Blackstar video: a gift of sound and vision

Has the pioneer of the art of the music video done it again, or is this just 10 minutes of standard-issue pop promo surrealism?

David Bowie in Blackstar, directed by Johan Renck. Photograph: Johan Renck

Is 10 minutes too long for a music video? It’s a good question, because David Bowie has just put out a chunky promo for his new track Blackstar, which the time counter tells us is nine mins and 59 seconds long.

Bowie has got form in this area: not least the epic 20-minuter for Jazzin’ for Blue Jean, featuring Bowie’s terrible mockney accent (as ever with Bowie, well ahead of its time). Alexis Petridis has already had his say about how Blackstar stacks up musically, but how about visually, as cinema?

This Blackstar mini-epic, visually at least, belongs in the surreal, dream-logic era of the music video that Bowie himself mastered in the early 80s with Ashes to Ashes. Music videos have moved on – through the Spike Jonze, Hype Williams and Chris Cunningham eras – but Bowie’s have basically stayed the same, even if the budgets have gone up.

Blackstar begins with its own bit of ancestor worship, with a spaceman – possibly strung out in heavens high – lolling around on some rocks on a set alarmingly reminiscent of the asteroid-blasting blockbuster Armageddon; quite what the Anne Hathaway lookalike with an Angelina Ballerina mouse tail is doing there is anyone’s guess. Bowie himself, with head bandaged and eyes replaced by buttons (think Neil Gaiman’s Coraline) is a fantastically creepy image. And he isn’t trying to disguise his age – the angled lighting only accentuates his stately facial lines.

It’s also fair to say that Johan Renck, the Swedish TV director who persuaded Bowie to write the theme song to his crime series The Last Panthers, is orchestrating a mix of cinematic techniques. There are rather nice refractions, lens flare and focus jumps. It is what you might call performative, or plastic: the Pina Bausch-esque dancers, the wax dripping candle, the ritual display of the Damien Hirst-y skull, the Soviet-Maoist shot of Bowie holding up a Blackstar book. (I’m less keen on the deliberately fake-looking, set-built backdrops that litter the video: a tired tactic of artist-film-makers getting all excited about the “artificiality” of film.)
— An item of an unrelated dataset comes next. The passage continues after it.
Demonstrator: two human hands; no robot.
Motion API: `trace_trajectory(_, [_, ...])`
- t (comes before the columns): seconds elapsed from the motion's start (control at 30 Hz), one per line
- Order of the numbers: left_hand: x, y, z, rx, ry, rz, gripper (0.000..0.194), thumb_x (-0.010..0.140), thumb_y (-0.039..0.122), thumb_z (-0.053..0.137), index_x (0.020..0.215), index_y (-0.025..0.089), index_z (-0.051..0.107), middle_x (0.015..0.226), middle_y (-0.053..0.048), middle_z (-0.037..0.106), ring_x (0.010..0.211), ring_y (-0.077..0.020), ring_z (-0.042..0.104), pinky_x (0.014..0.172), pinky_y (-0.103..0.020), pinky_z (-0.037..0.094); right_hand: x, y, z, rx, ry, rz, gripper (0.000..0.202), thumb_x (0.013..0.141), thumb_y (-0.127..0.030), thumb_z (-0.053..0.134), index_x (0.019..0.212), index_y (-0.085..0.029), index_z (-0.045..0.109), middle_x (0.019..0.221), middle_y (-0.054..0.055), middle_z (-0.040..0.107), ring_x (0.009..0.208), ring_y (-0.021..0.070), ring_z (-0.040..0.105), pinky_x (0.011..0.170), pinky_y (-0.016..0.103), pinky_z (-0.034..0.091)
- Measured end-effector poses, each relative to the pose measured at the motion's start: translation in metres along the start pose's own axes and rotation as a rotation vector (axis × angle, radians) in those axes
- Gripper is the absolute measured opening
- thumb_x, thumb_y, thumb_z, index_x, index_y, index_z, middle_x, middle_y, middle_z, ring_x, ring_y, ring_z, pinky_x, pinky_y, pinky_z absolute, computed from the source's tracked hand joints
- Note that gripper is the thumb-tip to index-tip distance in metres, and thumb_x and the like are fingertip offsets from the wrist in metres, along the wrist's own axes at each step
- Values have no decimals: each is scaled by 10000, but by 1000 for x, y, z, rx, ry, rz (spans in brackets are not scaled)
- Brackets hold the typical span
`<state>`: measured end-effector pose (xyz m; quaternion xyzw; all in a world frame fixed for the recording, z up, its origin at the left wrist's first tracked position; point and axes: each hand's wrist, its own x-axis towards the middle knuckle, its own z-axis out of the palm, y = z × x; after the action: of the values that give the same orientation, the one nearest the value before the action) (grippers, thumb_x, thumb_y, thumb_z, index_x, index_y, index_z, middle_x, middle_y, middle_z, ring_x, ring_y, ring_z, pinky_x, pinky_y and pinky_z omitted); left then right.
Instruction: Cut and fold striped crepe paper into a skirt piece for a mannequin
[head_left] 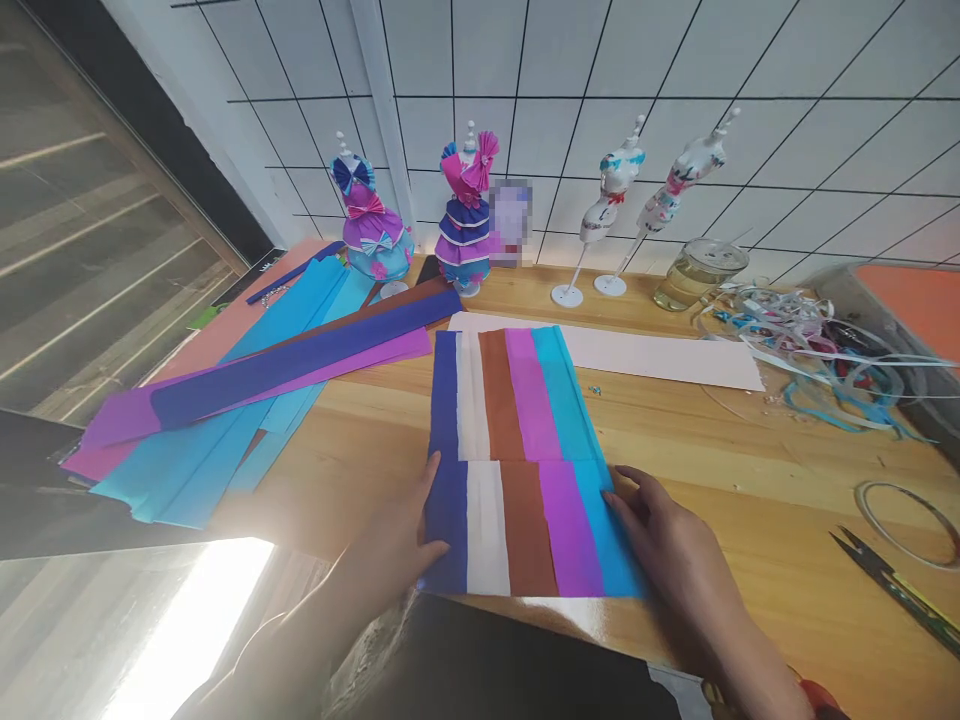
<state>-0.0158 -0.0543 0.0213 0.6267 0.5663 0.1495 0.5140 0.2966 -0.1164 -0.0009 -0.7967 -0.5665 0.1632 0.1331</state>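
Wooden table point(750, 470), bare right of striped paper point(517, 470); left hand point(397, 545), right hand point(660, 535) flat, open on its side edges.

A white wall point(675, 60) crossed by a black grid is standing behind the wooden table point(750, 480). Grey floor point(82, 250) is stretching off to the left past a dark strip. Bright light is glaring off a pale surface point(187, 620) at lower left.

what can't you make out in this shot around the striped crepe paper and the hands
Head view:
- blurred patch between the dressed mannequins: pixelated.
- scissors: cut off by the right edge.
- striped paper stack: side edges covered by the left hand and right hand.
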Motion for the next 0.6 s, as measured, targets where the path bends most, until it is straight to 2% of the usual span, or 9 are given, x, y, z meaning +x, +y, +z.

By the time the scarecrows writhing on crucifixes show up, about two-thirds of the way through, you can tell the well of imagery is beginning to run dry: there’s only so much surrealism you can throw at a wall before coherence starts to disintegrate. But as is often the case with arty-farty promos, it’s the music chugging away in the background that holds things together, pasting over the sense and meaning gaps that, in other circumstances, would look furiously self-indulgent.

Interestingly, Renck suggested that it was a particular physical tic that interested Bowie – the repetitive motion of background characters in Popeye cartoons – and that perhaps led to the contempo-dance sequences. (Bowie has been here before: the distinctive style of the New Killer Star promo was obviously inspired by those funny lenticular images.) But essentially, this is a straightforward example of a surreal dream-logic film that tries to sustain itself a bit too long.

In the past, Bowie has gone for rather more cutting-edge promos – such as the Tilda Swinton-starring The Stars (Are Out Tonight) or Where Are We Now? – but they’ve never been entirely satisfactory, perhaps because Bowie seems to ignore top-notch film directors in favour of artist-multimedia types. You sort of wish he would go the whole hog and commission something like Daft Punk’s Da Funk or – one of my personal favourites – The Chemical Brothers’ Star Guitar. Perhaps – gulp – it’s time to get young Duncan Jones involved. It could be the way forward.